Portfolio

Course Work

Data Structures, Algorithms, Calculus, Statistics theory, Statistical Methods, Probability, Machine Learning, Deep Learning, Reinforcement Learning, Artificial Intelligence, Operating Systems, Databases, Computer Architecture, Programming Languages.

Projects

1. Linear Regression for Ames Housing Dataset.
Built an explanatory linear model for the data.
Performed model selection using backward elimination and lasso regression.
Applied box cox tranformation while performing model checking.
Used qqplots and residual vs fitted values plot to check for violation of assumptions. code link

2. Crime Data integration for different metropolitan cities.
Collected 20 million crime records for 12 different metropolitan cities.
Performed ETL operation to sanitize data.
Created a common SQL schema with useful attributes to build a MySQL database of 20 million arrest records.
Performed queries on the MySQL database to generate a summary of crimes in particular cities.

2. Sentiment Analysis of Yelp Reviews:
Performed data cleaning.
Implemented a TF-IDF model using PySpark to obtain an AUROC score of 0.9. Created a custom dataset and dataloader using Pytorch for data cleaning and validation.
Built a neural network model that obtained a test accuracy of 93% . Code link
Framework and platform used: PyTorch, Apache Spark and Google Cloud Dataproc cluster for spark job, OSU HPC cluster.

3. Recommendation System for MovieLens Dataset
Created a recommendation system for 10 million movies of MovieLens dataset by implementing collaborative filtering and matrix factorization.
Used nearest neighbor algorithm for the collaborative filtering method and alternating least squares method for matrix factorization.
Framework and platform used: Apache Spark and Google Cloud Platform. You may find the code here.

4. NYPD Crime Data Analysis
Reverse geocoded 4.8 million addresses using open source GIS database Pelias.
Performed webscrapping to map zipcodes to city names and county names.
Ananlysed and generated summary statistics and visualizations for the crimes happened in New York between 2014 and 2017.
Framework and platform used: Google Cloud Platform, Google Maps Platform, BeautifulSoup, Pandas, Seaborn,Tableau, Pelias. Code link

5. Monte Carlo Tree Search For Atari Game Pong
My teammate Ravi and I, created a Monte Carlo Tree Search and deep learning model, to generate a policy for action selection for the atari game Pong. We implemented ideas from the famous deep-learning paper Deep Learning for Real-Time Atari Game Play Using Offline Monte-Carlo Tree Search Planning. The optimal policy generated could beat random policy by a significant margin.Framework and platform used: PyTorch, OpenAI gym, OSU pelican cloud.

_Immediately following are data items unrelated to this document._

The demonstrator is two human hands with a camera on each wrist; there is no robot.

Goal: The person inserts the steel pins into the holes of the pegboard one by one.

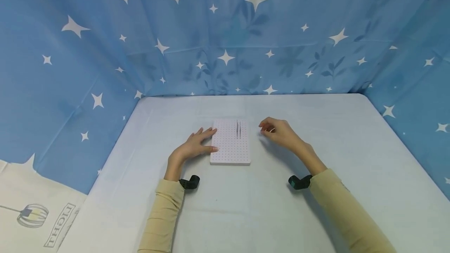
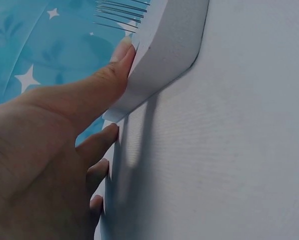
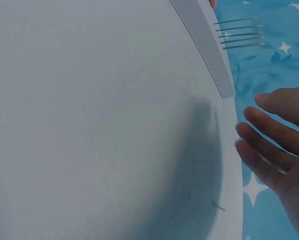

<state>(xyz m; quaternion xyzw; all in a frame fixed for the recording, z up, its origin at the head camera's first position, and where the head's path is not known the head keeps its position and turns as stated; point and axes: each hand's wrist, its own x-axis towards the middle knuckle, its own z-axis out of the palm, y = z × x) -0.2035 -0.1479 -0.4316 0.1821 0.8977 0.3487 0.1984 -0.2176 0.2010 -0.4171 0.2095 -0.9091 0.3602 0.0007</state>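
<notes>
A white rectangular board (image 1: 225, 155) with a grid of small dots lies on the table. Several thin metal needles (image 3: 242, 35) stand upright in it, side by side, towards its far right part. My left hand (image 1: 192, 146) rests at the board's left side, thumb and fingertips touching its edge, the fingers spread. In the left wrist view the thumb (image 2: 102, 87) lies against the board's edge near the needles. To the right of the board, my right hand (image 1: 279, 132) hovers above the table with loosely bent fingers. The right wrist view shows nothing between its fingers and thumb.
The white table (image 1: 239, 214) has rounded far corners. Small dark slivers (image 3: 218, 206) lie on it beneath my right hand. A blue curtain (image 1: 197, 22) with white stars hangs behind and at both sides. Black wrist cameras (image 1: 300, 182) sit at both cuffs.
</notes>
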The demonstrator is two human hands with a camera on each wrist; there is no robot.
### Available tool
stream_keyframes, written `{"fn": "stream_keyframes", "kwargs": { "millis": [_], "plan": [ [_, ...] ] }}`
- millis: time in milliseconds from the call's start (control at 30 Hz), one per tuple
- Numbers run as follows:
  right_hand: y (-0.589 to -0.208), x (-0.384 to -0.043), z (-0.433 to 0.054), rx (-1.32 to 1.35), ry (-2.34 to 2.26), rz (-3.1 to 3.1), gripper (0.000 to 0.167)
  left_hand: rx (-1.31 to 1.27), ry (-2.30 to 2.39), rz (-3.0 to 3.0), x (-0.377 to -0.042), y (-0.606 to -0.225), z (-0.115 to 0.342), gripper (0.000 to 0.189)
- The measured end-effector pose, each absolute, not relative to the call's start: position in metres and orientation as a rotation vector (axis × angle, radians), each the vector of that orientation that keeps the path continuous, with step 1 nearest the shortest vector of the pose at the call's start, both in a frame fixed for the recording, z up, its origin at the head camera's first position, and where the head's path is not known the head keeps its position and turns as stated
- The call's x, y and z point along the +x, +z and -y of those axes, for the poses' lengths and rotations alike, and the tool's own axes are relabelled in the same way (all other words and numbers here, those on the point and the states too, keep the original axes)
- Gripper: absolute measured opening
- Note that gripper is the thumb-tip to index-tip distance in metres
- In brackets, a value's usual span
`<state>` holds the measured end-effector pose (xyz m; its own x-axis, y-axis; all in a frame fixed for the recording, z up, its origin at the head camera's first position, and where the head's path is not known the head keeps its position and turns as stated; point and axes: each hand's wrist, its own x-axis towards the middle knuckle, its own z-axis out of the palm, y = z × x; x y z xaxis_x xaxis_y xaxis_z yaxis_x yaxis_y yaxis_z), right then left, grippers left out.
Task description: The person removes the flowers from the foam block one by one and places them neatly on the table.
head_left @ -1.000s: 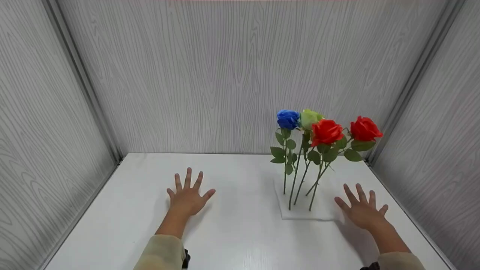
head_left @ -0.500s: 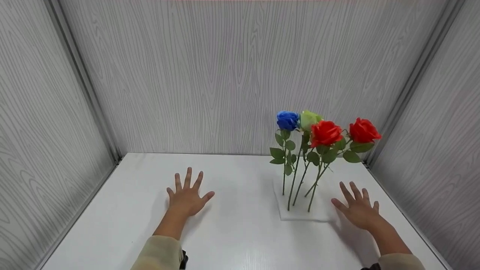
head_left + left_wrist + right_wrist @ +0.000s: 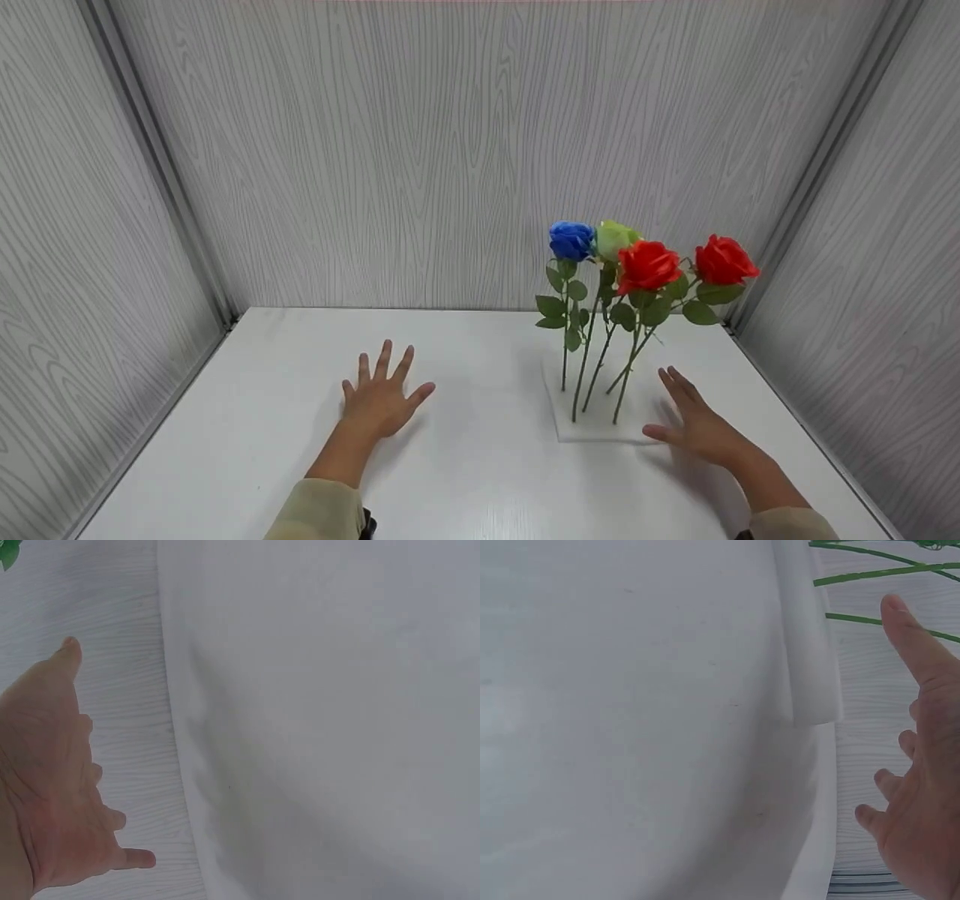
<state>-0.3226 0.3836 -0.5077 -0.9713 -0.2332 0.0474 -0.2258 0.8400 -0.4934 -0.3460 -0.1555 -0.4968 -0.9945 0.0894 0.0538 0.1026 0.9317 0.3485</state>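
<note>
My left hand (image 3: 379,405) hovers over the left half of the white table, palm down with its fingers spread and nothing in it. At the right, my right hand (image 3: 697,427) is empty too, its fingers straight and its thumb reaching toward the white block (image 3: 568,433). Thin green stems stand in that block. They carry a blue rose (image 3: 571,241), a pale green rose (image 3: 614,238), a red rose (image 3: 649,267) in front and a second red rose (image 3: 725,260) leaning right. In the right wrist view, the thumb (image 3: 907,626) overlaps one stem (image 3: 855,618).
Grey wood-grain panels close off the back (image 3: 390,150), the left (image 3: 75,262) and the right (image 3: 885,300) of the white table (image 3: 465,480). Green leaves (image 3: 551,306) stick out from the stems toward the middle.
My right hand has moved left toward the white block, its fingers drawing closer together and its thumb turning toward the stems. The left hand has barely shifted. The roses stay in place.
</note>
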Motion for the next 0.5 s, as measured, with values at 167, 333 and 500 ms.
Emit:
{"fn": "stream_keyframes", "kwargs": {
  "millis": [167, 333, 500],
  "plan": [
    [-0.518, -0.328, -0.377, -0.451, -0.853, -2.989, 0.114, -0.193, -0.605, 3.034, -0.347, -0.502, 0.139, 0.087],
    [-0.525, -0.336, -0.37, -0.507, -0.874, -2.976, 0.107, -0.216, -0.659, 2.996, -0.351, -0.506, 0.116, 0.081],
    [-0.533, -0.34, -0.369, -0.457, -0.836, -2.934, 0.102, -0.256, -0.796, 2.965, -0.354, -0.508, 0.092, 0.076]
  ]
}}
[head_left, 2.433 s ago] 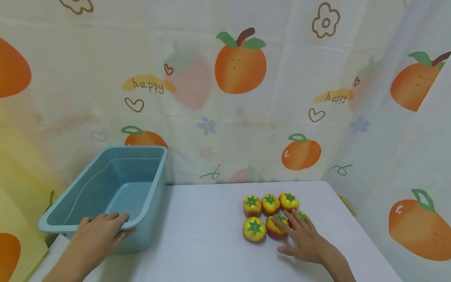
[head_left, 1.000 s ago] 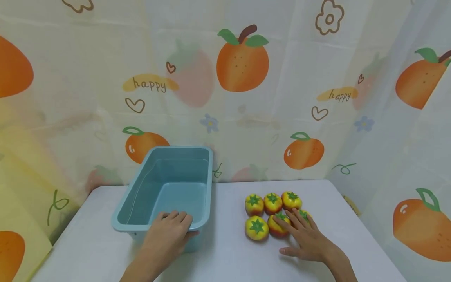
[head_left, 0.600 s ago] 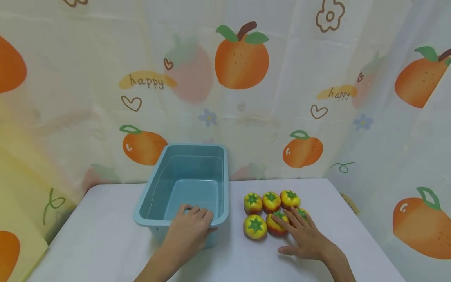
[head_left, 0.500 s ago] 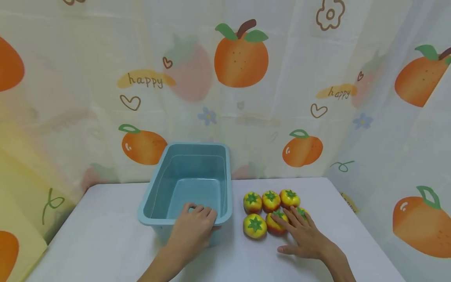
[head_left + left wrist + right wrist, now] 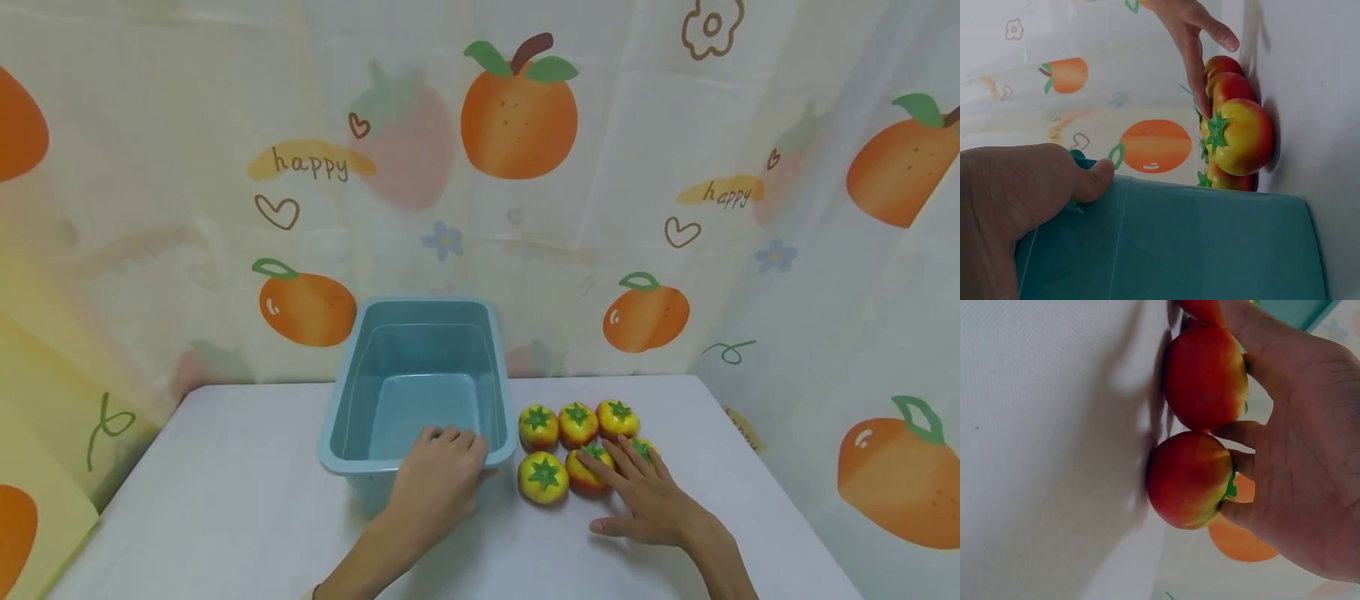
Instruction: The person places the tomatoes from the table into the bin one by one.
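My left hand (image 5: 438, 475) grips the near rim of a light blue plastic tub (image 5: 341, 425), with the fingers over the edge and the thumb (image 5: 1094, 181) on the outside. The tub's inside is bare, and its right wall stands close beside the tomatoes. Several yellow-and-red tomatoes (image 5: 543, 477) with green star-shaped tops sit in two rows on the table. My right hand (image 5: 652, 500) lies spread over the front row's right end, fingertips on the tomatoes there and partly hiding them. In the right wrist view its fingers reach past two red-sided tomatoes (image 5: 1191, 481).
A white-covered table (image 5: 247, 483) carries everything. Behind it hangs a pale curtain (image 5: 525, 250) printed with oranges and lettering, and it continues along the right side. Yellowish cloth (image 5: 45, 467) hangs at the left.
My left hand has slid the tub rightward over the table, from the far left to right beside the tomatoes. My right hand and the tomatoes have stayed in place.
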The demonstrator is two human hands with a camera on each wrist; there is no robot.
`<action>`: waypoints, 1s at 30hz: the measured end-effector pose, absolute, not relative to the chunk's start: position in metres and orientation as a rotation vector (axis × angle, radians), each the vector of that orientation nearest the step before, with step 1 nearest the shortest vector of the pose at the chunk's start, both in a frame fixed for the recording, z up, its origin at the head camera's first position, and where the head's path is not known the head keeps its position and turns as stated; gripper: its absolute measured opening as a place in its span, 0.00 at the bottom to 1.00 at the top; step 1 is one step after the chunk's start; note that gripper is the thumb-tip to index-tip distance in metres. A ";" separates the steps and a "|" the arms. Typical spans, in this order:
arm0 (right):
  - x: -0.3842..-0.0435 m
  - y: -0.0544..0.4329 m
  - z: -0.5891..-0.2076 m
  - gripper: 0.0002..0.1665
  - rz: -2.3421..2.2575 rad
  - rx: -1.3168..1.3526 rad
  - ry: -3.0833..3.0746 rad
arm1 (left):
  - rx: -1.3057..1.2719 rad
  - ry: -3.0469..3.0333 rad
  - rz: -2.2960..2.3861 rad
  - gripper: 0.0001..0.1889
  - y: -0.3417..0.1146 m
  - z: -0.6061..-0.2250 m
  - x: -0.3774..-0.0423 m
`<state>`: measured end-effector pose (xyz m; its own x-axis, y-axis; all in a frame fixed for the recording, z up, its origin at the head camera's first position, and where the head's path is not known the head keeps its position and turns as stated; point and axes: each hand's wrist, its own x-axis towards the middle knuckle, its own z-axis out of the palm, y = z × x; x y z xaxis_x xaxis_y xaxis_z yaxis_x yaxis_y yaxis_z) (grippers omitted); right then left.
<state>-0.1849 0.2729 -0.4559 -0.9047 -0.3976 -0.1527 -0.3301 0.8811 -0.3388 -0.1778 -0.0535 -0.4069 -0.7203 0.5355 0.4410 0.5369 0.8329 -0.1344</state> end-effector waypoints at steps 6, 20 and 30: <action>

Code link

6. Exploration Map Inpainting
For the deep learning class, I alongwith my friend Manish Saroya, worked on the Darpa Subterranean Challenge to develop a model that could rapidly map complex environments. We created a synthetic map database of 60K images consisting of grid-based maps. Our model could learn loop-closures, T-points and fill image holes. For this project, we used ideas from Partial Convolution Paper to implement our own UNET structure for image inpainting.Framework and platform used: PyTorch, OSU cloud cluster. You may find a complete report on the project here. Code link

7. Lottery Scheduling
Implemented lottery scheduling to schedule processes in xv6 environment. Each process when created would be given a ticket. Whenever a process in the ready queue is to be scheduled, a random ticket is generated and tickets for the processess in the queue are summed up. As soon as the sum goes beyond the random number, a process is scheduled. Framework and platform: C, xv6, OSU server. Here is the code link.

8. Parallel Reinforcement Learning
My teammate Aashish and I, implemented reinforcement learning algorithms like value iteration, policy iteration, Q-learning, SARSA and Deep-Q-Network using Ray library to leverage computation power of multiple CPUs. The parallel implementation significantly improved the overall computation time for larger environments without affecting the resultant policy. All the implementation was done on Intel Dev Cloud. The code can be found here.

9. Gesture Recognition
Trained a deep neural network with softmax cross entropy loss and adam optimization for images containing hand gestures. The trained model attained an accuracy of over 91%. Framework and platform: Tensorflow and pelican cluster of Oregon State University. The jupyter notebook containing code can be found here.

10. Apparel Classification
Trained a CNN model on Nvidia GPUs, to classify 10 types of apparel and other clothing wear. Used Adam optimizer and Cross Entropy loss for training to attain a final loss of 0.0035. jupyter notebook link

11. Web crawling
Used BeautifulSoup library to implement a python script that could scrape reviews of restaurants in San Francisco from Yelp website. Code link

Graduate Research

Deep Learning and Reinforcement Learning

My advisor, Prof. Prasad Tadepalli and I, are working on developing an AI-player algorithm using Monte Carlo Tree Search and Graph neural networks for the game of Klondike Solitaire.